From: "Peter Müller" <peter.mueller@ipfire.org>
To: location@lists.ipfire.org
Subject: [PATCH 3/8] export.py: fix exporting IP networks for crappy xt_geoip module
Date: Wed, 21 Oct 2020 14:47:38 +0000 [thread overview]
Message-ID: <20201021144743.18083-3-peter.mueller@ipfire.org> (raw)
In-Reply-To: <20201021144743.18083-1-peter.mueller@ipfire.org>
[-- Attachment #1: Type: text/plain, Size: 5355 bytes --]
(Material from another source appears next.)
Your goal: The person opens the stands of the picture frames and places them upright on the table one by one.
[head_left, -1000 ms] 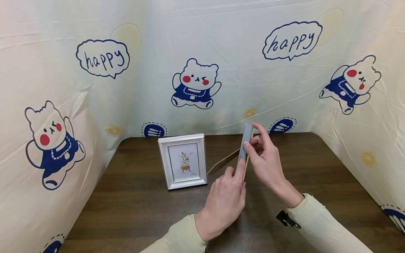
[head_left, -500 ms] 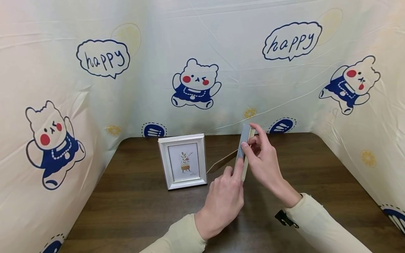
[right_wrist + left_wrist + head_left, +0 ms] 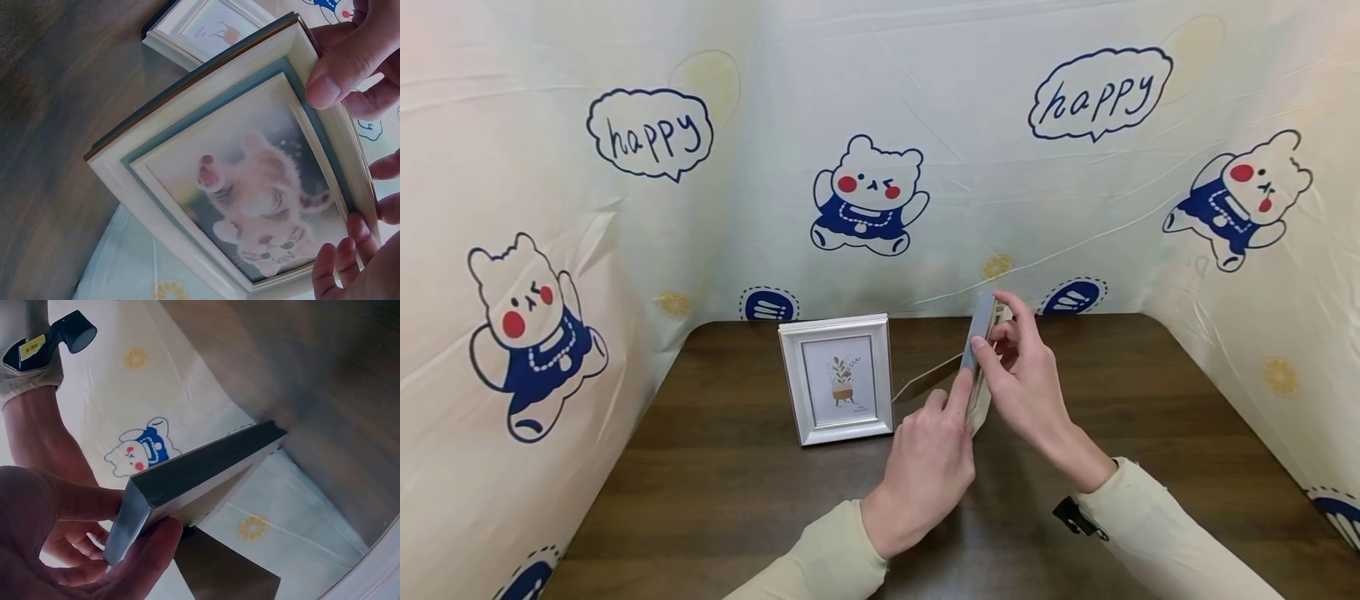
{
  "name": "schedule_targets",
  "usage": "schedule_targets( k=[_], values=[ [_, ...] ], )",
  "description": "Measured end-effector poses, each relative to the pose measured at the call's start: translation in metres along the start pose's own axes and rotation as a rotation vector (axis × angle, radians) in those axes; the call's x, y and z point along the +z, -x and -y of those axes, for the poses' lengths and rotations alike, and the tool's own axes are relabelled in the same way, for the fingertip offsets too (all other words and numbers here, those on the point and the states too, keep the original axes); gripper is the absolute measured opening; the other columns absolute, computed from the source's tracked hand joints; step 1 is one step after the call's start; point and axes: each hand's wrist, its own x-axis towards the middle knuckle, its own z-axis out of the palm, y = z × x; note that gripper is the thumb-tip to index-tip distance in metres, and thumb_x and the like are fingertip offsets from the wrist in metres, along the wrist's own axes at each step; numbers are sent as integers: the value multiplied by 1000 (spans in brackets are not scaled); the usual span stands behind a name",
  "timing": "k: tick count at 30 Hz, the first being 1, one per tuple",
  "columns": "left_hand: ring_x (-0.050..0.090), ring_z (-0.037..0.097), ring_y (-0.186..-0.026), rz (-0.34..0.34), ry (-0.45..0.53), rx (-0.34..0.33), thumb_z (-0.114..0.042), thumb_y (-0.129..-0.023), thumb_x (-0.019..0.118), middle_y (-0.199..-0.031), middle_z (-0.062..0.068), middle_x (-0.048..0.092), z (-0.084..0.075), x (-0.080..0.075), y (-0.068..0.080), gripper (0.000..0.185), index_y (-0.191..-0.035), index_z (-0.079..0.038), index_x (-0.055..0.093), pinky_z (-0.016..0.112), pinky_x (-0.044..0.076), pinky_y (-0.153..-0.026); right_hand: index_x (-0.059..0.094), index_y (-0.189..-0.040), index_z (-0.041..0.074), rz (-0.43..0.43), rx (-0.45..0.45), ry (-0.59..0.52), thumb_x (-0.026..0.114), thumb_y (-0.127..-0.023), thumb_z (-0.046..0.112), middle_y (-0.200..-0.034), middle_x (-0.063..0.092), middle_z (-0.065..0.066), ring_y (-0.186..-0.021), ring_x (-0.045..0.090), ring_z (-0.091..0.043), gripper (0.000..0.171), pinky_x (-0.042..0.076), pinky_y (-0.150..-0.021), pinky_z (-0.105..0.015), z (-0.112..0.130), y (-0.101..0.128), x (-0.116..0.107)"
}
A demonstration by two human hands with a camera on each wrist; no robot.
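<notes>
Both hands hold a picture frame (image 3: pixel 979 323) tilted up off the table, seen nearly edge-on in the head view. My left hand (image 3: pixel 925 477) grips its lower end, with the index finger along the blue-grey side. The right hand (image 3: pixel 1030 385) holds the upper part, thumb on that side and a fingertip at the top corner. From the right wrist, the front of this frame (image 3: pixel 140 145) shows a cream border, a blue inner band and a kitten photo. A brown stand flap (image 3: pixel 226 567) sticks out behind it in the left wrist view.
A white picture frame (image 3: pixel 796 392) with a potted-plant print stands upright on the brown wooden table (image 3: pixel 700 492), left of the hands. A pale curtain (image 3: pixel 955 125) printed with bears surrounds the table on three sides.
The held frame has turned a little, so more of its cream front edge shows. Its lower end and my left hand have shifted slightly left. Both hands keep their hold.
</notes>
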Motion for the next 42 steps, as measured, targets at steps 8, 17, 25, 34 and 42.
schedule_targets(
  k=[8, 17, 25, 34, 42],
  values=[
    [67, 26, -64, 21, 95, -43, -1, -83, 84, -92, 10, 63, 6, 5, 0, 72, -145, -10, 49, 40, 57, -58, 45, -154, 15, 1, -19, 37, 68, -100, 2, -90, 69, -4, -76, 55, -19, 61, 46, -65, -28, -1, 0, 1],
    [67, 25, -70, 21, 154, -66, 0, -85, 83, -97, 11, 64, 10, 8, 2, 70, -146, -10, 49, 38, 57, -60, 42, -156, 15, 34, -60, 110, 69, -98, 3, -94, 65, -6, -80, 55, -21, 66, 44, -61, -30, -3, 0, -2],
    [69, 26, -75, -10, 204, -76, 2, -85, 83, -98, 11, 65, 13, 10, 2, 70, -146, -8, 50, 39, 59, -65, 40, -156, 9, 52, -130, 146, 71, -96, 3, -96, 65, -7, -83, 57, -26, 68, 44, -68, -32, -1, 0, -3],
    [71, 25, -79, -34, 238, -75, 3, -84, 83, -101, 11, 66, 16, 11, 3, 71, -146, -9, 51, 39, 60, -68, 40, -157, 7, 65, -159, 156, 71, -95, 1, -97, 65, -6, -88, 57, -18, 70, 44, -73, -30, -1, 0, -4],
    [71, 27, -82, -56, 259, -95, 1, -84, 85, -101, 11, 68, 16, 12, 5, 71, -145, -9, 51, 42, 59, -70, 42, -156, 6, 70, -196, 163, 71, -94, 1, -99, 64, -6, -88, 56, -20, 70, 45, -75, -31, -1, -1, -7]
  ],
)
In contrast to the location database itself, the xt_geoip module
consumes a list of IP networks for each country, and returns after the
first match.
We therefore need to...
(a) sort IP networks by their size, allow as precise matches as possible
(b) export _any_ IP networks - including inverted subnets - to prevent
undefined overlaps
(c) do the entire thing as fast as possible, consuming as less disk
space as possible, which is why we can't just iterate over all /24
chunks
Partially fixes: #12499
Signed-off-by: Michael Tremer <michael.tremer(a)ipfire.org>
Signed-off-by: Peter Müller <peter.mueller(a)ipfire.org>
---
src/python/export.py | 69 ++++++++++++++++++++++++++++++++++----------
1 file changed, 54 insertions(+), 15 deletions(-)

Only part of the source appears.